TASK TO COMPLETE: The result should be a verbatim copy of the whole listing.

INFORMATION SUPPLIED:
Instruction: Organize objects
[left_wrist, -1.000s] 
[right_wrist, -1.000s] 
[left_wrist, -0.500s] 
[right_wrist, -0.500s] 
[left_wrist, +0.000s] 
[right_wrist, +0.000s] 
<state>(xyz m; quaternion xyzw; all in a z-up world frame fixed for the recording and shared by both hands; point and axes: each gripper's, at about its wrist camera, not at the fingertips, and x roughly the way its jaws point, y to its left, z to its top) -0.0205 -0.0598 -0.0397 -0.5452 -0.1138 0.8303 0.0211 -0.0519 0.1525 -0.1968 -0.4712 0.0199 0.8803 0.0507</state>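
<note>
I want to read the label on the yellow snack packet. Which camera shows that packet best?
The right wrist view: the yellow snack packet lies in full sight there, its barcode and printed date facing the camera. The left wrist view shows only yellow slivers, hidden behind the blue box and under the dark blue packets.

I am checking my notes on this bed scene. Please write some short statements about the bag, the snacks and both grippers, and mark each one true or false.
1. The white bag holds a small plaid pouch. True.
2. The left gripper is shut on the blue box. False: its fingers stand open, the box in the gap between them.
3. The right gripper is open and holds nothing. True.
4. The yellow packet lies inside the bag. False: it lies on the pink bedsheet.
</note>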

EXERCISE SOLUTION:
Instruction: Organize objects
[left_wrist, -1.000s] 
[right_wrist, -1.000s] 
[left_wrist, -0.500s] 
[right_wrist, -0.500s] 
[left_wrist, +0.000s] 
[right_wrist, +0.000s] 
<state>(xyz m; quaternion xyzw; all in a z-up world frame fixed for the recording and shared by both hands; point and axes: each gripper's, at about its wrist camera, not at the fingertips, and x roughly the way its jaws point, y to its left, z to its top) -0.0205 -0.0598 -0.0397 -0.5452 -0.1138 0.8303 0.0211 -0.0519 0.1525 -0.1968 -0.4712 0.0199 0.8803 0.0507</state>
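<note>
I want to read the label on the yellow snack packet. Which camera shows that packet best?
The right wrist view: the yellow snack packet lies in full sight there, its barcode and printed date facing the camera. The left wrist view shows only yellow slivers, hidden behind the blue box and under the dark blue packets.

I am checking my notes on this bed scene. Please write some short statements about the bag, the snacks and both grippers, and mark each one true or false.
1. The white bag holds a small plaid pouch. True.
2. The left gripper is shut on the blue box. False: its fingers stand open, the box in the gap between them.
3. The right gripper is open and holds nothing. True.
4. The yellow packet lies inside the bag. False: it lies on the pink bedsheet.
</note>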

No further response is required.